La combinación de estos hallazgos destaca la naturaleza multifacética de las creencias sobre noticias falsas y nos lleva a preguntarnos cómo podemos reducir el intercambio de noticias falsas.

Arreglando nuestro problema de noticias falsas

Afortunadamente, el trabajo de Pennycook y Rand también exploró cómo se puede disuadir a las personas de compartir noticias falsas. La estrategia más simple que parece ser efectiva es hacer que las personas se pregunten si algo es correcto antes de presionar el botón ‘compartir’.
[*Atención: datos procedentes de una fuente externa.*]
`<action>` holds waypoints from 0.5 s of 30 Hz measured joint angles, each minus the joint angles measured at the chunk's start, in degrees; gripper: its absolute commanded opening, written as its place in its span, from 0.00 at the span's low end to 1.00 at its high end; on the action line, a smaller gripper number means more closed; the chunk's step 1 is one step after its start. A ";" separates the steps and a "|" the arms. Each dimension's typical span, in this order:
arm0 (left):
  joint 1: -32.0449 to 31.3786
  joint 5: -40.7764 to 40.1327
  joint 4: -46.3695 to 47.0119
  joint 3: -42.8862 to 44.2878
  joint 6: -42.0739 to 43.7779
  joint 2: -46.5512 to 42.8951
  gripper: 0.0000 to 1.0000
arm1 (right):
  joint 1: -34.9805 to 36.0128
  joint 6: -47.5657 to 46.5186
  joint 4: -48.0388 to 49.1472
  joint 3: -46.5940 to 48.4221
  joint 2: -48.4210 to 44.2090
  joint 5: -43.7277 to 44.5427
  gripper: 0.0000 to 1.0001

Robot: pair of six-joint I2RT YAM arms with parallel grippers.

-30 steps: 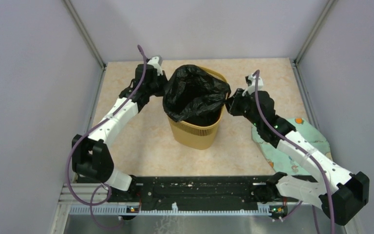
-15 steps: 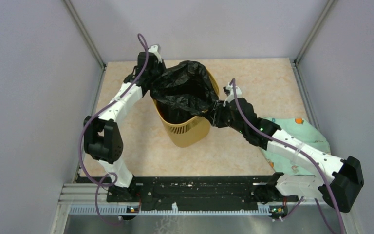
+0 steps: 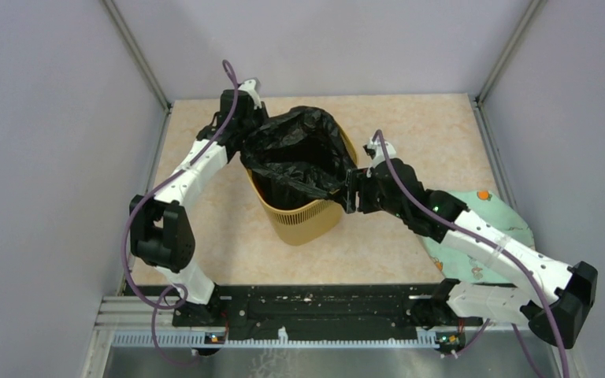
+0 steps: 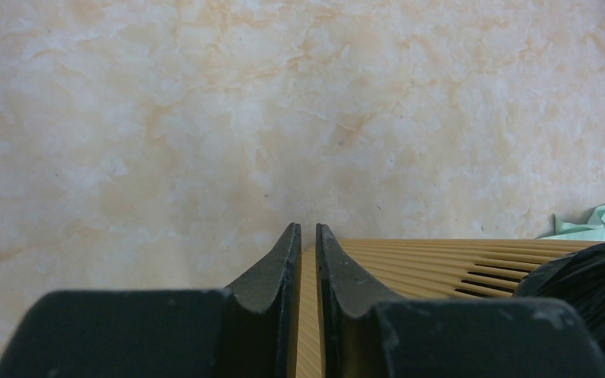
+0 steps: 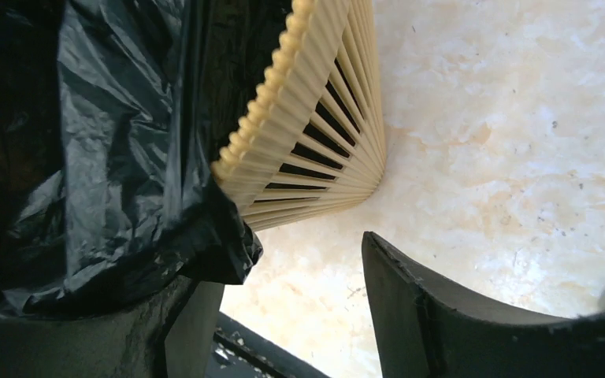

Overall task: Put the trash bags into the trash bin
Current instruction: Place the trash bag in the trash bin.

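Observation:
The mustard-yellow trash bin point(image 3: 299, 220) stands mid-table, tilted. The black trash bag point(image 3: 295, 153) sits in its mouth and is draped over the rim. My left gripper point(image 3: 250, 134) is at the bin's back-left rim. In the left wrist view it point(image 4: 308, 230) is shut, with only a thin slit showing the bin's ribs point(image 4: 441, 264), and the bag point(image 4: 591, 283) lies to its right. My right gripper point(image 3: 352, 191) is at the bin's right rim. In the right wrist view it point(image 5: 291, 268) is open, with a bag fold point(image 5: 87, 157) lying over its left finger beside the slotted bin wall point(image 5: 315, 118).
A pale green patterned cloth point(image 3: 496, 220) lies on the table at the right, under my right arm; its corner shows in the left wrist view point(image 4: 599, 220). The black base rail point(image 3: 315, 303) runs along the near edge. Grey walls enclose the table on three sides.
The bin and bag have shifted left and tilted. My right gripper has followed leftward along the rim and my left arm has drawn in toward the back left.

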 measured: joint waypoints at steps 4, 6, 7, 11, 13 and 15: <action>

Se ha demostrado que pedirles a las personas que consideren la precisión de una historia reduce el intercambio de noticias falsas en alrededor de veinte puntos porcentuales (del 57 % de probabilidades de compartir sin aviso al 39 % después de considerar la veracidad de una historia).

Pennycook y Rand también han hablado de la «sabiduría de las multitudes» como una forma de combatir las noticias falsas después de encontrar altos niveles de acuerdo en las calificaciones de legitimidad de las noticias entre liberales, conservadores y verificadores de hechos profesionales.

El uso de tales calificaciones puede (1) alentar a los lectores a considerar la precisión de las noticias y (2) informar a los algoritmos de las redes sociales en relación con las plataformas de ayuda sobre qué historias promocionar y cuáles enterrar.